C’est oublier un peu vite qu’une vraie unité organoleptique est un sérieux atout pour faire connaître une appellation. Et Cassis peut donner de très jolis blancs et pas seulement des vins de plage pour coquillages et crustacés. Dans un univers méditerranéen très concurrentiel en rosé majeur (les cassis étant moins connus et plus chers que les provences), mieux vaut mettre en avant sa blanche différence. La famille Genovesi en est convaincue. Moins de 10 ans après avoir racheté le domaine du Bagnol, elle a cessé de produire des rouges, remplacés par des rosés, et Sébastien qui a pris la suite de son père reste convaincu que « Cassis, c’est d’abord le blanc, élevé en cuve pour conserver la fraîcheur du fruit, même si l’on fait des essais en bois ». C’est aussi l’avis du jeune président de l’appellation, Jonathan Sack (Clos Sainte Magdeleine, dont nous parlions ici), qui a également replanté du vermentino et du bourboulenc en prévision du réchauffement climatique. « Il faut miser sur une image de blanc dans un océan de rosés et monter en gamme en développant des cuvées parcellaires qui peuvent être la première marche vers une démarche ‘cru’ qui prendra du temps ».
Une jolie carte postale
La seule appellation viticole au milieu d’un parc national, celui des calanques créé en 2012, entend également jouer la carte environnementale pour renforcer cette belle image de vignoble du littoral, celui que l’on aperçoit des banquettes (terrasses) du Cap Canaille aux panoramas somptueux. La salinité des blancs, l’une des caractéristiques majeures de cette appellation aux portes de Marseille, rappelle aussi la proximité de la Grande Bleue. Autant de particularités à faire connaître plus loin que les Bouches du Rhône afin que les consommateurs, surtout à l’étranger, ne demandent plus aux producteurs cassidains si leurs vins sont toujours élaborés avec de la crème de cassis…
Notre sélection :
Domaine de Bagnol 2014 Cuvée Tradition : 50% marsanne (fermentée en barriques) complétée de clairette et ugni blanc. Un joli nez d’eucalyptus, de tilleul et de rose ancienne, une belle rondeur sur une douce amertume d’agrumes.

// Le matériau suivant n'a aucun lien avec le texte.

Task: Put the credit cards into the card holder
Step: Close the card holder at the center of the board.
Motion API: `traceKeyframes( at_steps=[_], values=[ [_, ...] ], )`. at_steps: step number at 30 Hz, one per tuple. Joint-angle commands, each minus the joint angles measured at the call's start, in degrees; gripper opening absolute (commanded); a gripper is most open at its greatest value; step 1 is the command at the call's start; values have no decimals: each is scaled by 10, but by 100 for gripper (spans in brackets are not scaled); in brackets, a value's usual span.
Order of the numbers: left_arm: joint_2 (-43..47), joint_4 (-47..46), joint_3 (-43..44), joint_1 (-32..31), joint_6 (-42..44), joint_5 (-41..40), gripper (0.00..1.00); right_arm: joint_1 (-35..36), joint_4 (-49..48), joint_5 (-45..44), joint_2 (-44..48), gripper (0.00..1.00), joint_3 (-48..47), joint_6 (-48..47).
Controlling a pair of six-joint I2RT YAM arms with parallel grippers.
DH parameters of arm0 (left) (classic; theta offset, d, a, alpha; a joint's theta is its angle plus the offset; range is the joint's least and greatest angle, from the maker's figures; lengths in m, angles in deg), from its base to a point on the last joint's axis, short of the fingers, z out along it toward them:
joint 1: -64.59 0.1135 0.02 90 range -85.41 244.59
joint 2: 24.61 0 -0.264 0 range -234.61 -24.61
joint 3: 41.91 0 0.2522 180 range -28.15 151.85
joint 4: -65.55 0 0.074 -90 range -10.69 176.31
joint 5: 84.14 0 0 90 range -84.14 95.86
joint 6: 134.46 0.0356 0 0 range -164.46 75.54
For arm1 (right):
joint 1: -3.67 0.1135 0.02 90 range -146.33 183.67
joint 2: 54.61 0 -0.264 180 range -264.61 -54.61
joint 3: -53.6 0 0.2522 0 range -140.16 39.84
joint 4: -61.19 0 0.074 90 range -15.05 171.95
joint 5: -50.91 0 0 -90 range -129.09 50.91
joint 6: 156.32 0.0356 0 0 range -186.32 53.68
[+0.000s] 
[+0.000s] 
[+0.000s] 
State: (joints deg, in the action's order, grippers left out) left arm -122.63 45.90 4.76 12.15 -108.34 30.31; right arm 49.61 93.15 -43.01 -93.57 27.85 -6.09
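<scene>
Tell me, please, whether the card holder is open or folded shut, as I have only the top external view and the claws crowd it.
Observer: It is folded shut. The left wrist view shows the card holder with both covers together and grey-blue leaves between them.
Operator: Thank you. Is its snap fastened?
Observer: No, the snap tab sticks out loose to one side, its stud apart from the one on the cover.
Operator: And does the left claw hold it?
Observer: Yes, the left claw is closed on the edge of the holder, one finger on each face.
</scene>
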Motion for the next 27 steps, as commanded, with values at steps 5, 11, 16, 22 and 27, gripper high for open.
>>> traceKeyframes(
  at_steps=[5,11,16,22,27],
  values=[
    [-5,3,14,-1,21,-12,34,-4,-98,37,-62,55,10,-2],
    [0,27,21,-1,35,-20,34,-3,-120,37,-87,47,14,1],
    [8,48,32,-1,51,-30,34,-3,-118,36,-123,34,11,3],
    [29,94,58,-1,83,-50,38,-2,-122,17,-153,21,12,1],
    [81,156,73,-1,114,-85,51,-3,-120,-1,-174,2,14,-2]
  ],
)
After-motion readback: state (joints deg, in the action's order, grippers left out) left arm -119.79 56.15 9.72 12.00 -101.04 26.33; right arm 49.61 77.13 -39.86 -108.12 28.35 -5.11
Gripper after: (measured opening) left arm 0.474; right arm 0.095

Château Barbanau 2013 Clos Val Bruyère : (en bio) Autant de marsanne que de clairette et d’ugni blanc complétés par le sauvignon. Un nez d’eucalyptus et de fleurs blanches, des arômes de fruits exotiques et une belle longueur citronnée.
Domaine de la Ferme blanche 2014 : 25% de marsanne et d’ugni blanc complétés de clairette, d’ugni, de bourboulenc et de sauvignon. Un bel équilibre plus rond entre floral (chèvrefeuille) et agrumes sur une pointe anisée.

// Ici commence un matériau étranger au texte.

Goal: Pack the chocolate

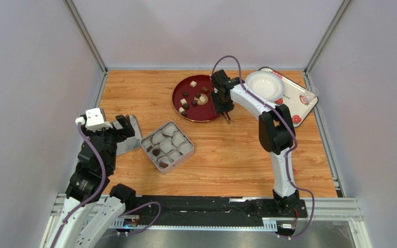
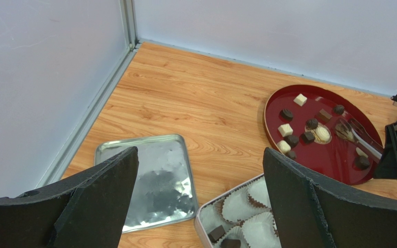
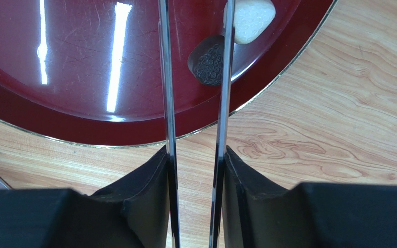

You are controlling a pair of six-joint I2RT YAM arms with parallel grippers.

Bodin Château de Fontblanche 2013 Notre Dame des Lumières : Les meilleurs jus de goutte et de presse à 30% marsanne, 30% clairette, 30% sauvignon et 10% d’ugni blan. Des notes d’eucalyptus sur une belle minéralité, une jolie longueur en bouche sur une finale saline.
Château Fontcreuse 2014 : Un joli nez mentholé sur des notes d’écorces de pamplemousse, la belle amertume de la marsanne majoritaire (avec clairette et ugni blanc) et une grande longueur aromatique.
Saint-Louis Jayne 2014 cuvée Fonfon (en bio, et biodynamie non certifiée) : Assemblage de clairette, marsanne, bourboulenc, ugni blanc et pascal blanc. Minéral, légèrement fumé sur des notes florales (genêts) et des agrumes légers et une note de fenouil.
Clos Sainte Magdeleine cuvée Bel-Arme 2013 : Marsanne à 60% avec de la clairette, de l’ugni blanc et un peu de bourboulenc apportant fraicheur et finesse. Ni filtré, ni collé. Une grande élégance florale et minérale, une petite note de miel sur une finale tout en fraicheur.